ところがある日、夏日屋であるところの小松さんが店を出すという噂が聞こえてきました。すでに果師として十二分の栄光を摑んだかに見受けられる人が、何をこのうえ実店舗営業に乗り出そうとしているのか。小松さんとは市場で物を介しての接点しかなく、そこで得た勝手な印象で言うのですが、真贋と値踏みを過たず、業界の情報を熟知し、商品の動向に精通している、目と耳と鼻が利く業者──どこか豪胆無比なリアリストというのが、私的な小松さん像です。店というのは、良くも悪くもロマンが入り込んでくる場であると思うのですが、リアリズムとロマンティシズムの折り合いをどうつけるつもりなのか。市場で見かける小松さんと、店主になろうという小松さんの像がそのときは結びつきませんでした。

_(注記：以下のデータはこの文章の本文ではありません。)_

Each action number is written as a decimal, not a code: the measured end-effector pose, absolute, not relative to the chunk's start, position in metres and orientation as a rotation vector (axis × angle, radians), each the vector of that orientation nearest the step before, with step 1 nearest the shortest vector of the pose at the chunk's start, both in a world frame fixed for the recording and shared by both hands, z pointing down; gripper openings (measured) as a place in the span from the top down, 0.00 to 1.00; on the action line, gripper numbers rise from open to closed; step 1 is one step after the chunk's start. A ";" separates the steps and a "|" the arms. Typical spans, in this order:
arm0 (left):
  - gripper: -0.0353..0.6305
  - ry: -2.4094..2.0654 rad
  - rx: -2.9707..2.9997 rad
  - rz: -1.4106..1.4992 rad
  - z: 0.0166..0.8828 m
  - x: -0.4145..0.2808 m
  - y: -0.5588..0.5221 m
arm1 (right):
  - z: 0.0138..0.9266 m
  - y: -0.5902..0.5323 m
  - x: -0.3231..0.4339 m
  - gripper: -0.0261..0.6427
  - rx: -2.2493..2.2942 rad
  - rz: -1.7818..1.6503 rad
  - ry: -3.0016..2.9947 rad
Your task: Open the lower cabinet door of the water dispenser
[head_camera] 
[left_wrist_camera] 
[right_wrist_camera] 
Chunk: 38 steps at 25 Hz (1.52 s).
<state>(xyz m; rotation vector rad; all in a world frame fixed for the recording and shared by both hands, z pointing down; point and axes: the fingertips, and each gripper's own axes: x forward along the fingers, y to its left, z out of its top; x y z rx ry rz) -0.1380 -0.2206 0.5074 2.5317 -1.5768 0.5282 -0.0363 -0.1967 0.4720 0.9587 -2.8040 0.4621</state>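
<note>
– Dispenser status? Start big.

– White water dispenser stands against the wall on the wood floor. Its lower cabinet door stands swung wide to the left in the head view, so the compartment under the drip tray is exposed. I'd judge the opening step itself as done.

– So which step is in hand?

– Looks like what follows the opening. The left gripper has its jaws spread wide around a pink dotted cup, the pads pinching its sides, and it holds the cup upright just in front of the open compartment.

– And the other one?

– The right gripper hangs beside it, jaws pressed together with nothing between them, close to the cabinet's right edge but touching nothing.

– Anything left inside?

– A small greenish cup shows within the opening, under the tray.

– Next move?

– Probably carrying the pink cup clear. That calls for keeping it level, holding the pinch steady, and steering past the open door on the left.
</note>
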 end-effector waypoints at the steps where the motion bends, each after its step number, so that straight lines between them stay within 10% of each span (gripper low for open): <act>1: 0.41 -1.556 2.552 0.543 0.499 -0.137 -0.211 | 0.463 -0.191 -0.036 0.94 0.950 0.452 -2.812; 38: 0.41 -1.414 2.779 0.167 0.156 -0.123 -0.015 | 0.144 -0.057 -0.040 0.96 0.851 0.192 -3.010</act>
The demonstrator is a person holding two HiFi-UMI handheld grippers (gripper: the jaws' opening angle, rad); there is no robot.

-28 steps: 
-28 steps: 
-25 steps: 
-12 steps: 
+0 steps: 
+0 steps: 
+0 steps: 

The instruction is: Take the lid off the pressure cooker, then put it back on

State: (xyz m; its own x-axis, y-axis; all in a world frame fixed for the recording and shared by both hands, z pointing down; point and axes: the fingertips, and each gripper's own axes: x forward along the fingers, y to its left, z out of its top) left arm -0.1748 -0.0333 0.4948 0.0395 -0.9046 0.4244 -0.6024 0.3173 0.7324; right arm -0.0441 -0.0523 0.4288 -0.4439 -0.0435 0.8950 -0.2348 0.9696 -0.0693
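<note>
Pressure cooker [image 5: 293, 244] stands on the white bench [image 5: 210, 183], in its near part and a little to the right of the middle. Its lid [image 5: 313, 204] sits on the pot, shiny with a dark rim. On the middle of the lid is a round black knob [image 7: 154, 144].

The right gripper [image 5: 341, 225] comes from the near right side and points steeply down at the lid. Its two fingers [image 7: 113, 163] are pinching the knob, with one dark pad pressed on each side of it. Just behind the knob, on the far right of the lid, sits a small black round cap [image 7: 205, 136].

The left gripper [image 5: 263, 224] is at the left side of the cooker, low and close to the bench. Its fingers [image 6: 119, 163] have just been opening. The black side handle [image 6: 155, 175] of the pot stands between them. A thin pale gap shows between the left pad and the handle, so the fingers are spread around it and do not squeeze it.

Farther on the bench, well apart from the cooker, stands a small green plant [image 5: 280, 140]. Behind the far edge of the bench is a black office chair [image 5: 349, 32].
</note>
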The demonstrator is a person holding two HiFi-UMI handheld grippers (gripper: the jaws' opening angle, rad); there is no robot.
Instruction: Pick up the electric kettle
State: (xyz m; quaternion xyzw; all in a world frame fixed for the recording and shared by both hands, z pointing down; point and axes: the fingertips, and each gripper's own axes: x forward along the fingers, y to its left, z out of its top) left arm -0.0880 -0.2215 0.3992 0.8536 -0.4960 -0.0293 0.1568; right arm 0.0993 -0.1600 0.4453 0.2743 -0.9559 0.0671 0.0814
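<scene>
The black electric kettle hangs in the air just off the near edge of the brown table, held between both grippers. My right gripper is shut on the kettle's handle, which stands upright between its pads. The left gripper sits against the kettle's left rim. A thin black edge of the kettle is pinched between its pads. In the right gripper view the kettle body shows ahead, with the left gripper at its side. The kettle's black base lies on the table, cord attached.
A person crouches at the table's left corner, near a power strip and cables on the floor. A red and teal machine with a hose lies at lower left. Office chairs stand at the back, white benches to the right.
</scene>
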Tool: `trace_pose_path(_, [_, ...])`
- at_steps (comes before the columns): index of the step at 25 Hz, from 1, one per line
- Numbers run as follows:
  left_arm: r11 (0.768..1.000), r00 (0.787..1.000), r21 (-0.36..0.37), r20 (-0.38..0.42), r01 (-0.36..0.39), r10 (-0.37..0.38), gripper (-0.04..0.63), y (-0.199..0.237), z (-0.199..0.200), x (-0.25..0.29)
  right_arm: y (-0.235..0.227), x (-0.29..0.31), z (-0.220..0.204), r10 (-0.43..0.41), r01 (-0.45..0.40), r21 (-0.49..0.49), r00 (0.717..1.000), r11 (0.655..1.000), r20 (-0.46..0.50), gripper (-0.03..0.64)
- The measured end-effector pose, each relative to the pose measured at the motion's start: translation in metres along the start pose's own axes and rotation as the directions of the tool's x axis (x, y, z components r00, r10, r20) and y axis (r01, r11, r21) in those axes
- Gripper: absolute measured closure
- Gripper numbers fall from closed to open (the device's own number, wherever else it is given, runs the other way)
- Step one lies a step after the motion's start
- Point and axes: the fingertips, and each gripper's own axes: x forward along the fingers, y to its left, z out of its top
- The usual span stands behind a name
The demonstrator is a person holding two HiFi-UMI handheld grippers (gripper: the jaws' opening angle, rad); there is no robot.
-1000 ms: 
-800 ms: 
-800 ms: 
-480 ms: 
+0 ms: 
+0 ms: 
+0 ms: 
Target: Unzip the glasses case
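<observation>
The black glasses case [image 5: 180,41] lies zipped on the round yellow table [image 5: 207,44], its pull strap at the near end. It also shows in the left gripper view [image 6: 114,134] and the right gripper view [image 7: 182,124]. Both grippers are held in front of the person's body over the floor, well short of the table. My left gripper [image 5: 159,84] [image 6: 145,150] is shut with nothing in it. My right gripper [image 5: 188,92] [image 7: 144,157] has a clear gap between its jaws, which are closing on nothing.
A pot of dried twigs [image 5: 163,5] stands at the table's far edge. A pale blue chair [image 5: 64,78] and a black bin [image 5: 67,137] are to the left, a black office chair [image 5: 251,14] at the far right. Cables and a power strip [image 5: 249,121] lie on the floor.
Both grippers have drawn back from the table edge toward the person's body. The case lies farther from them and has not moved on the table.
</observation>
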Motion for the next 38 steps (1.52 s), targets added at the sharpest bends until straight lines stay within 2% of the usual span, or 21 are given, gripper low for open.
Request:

2021年2月、自宅からの通勤が容易であるという理由が大きかったそうですが、小松さんは小田急線の読売ランド前駅からほど近い場所に、夏日屋とは別名義のhonograというお店をオープンさせます。冒頭でも書いたように、よみうりランドの印象がほぼ全日本プロレスで占められている自分にとっては、全日の牧歌性と小松さんが扱う品々との関連が見つからず、脳が少しばかりバグを起こしたぐらいです。小松さんが集めえたストロングスタイルの品物は、どちらかといえば新日本プロレス的ではないだろうか? という、あまりに個人的すぎて誰からも同意を得られなさそうな比喩を胸に秘めつつ、honograの動向に関する話をときおり耳にしていました。この開店興行には行けずじまいだったので、人づてに聞いたことを知ったふうに書くしかないのですが、店には数百円から数千万のものまでが並んでいたそうです。オープン記念のお祭り気分を盛り上げる趣向とはいえ、ただごとでない物の一挙大集結ぶりです。驚くと同時にそこに小松さんの物に対するスタンスを垣間見た気がしました。

さてこのたびのミッション、第1回目は茨城出土の埴輪のかけらを見せてもらえるとのことでした。約束の時間にはまだ早く、店に小松さんは不在。ウインドーにべたりと張り付いて中をのぞくと、一枚板のテーブルの上には、埴輪ではなく経筒や鏡が並んでいます。経塚からの出土品でしょう。とりわけ目を引くのが端にある三鈷杵(さんこしょ)です。素晴らしい造形。あまり血相を変えて張り付きすぎていると、不逞の輩として通報されかねませんが、お巡りさんが来たら、あの三鈷杵がいかに素晴らしいかをともに語り合いたいぐらいです。すると後ろから「こんにちはー」と声が聞こえました。お巡りさん、ではなく小松さんでした。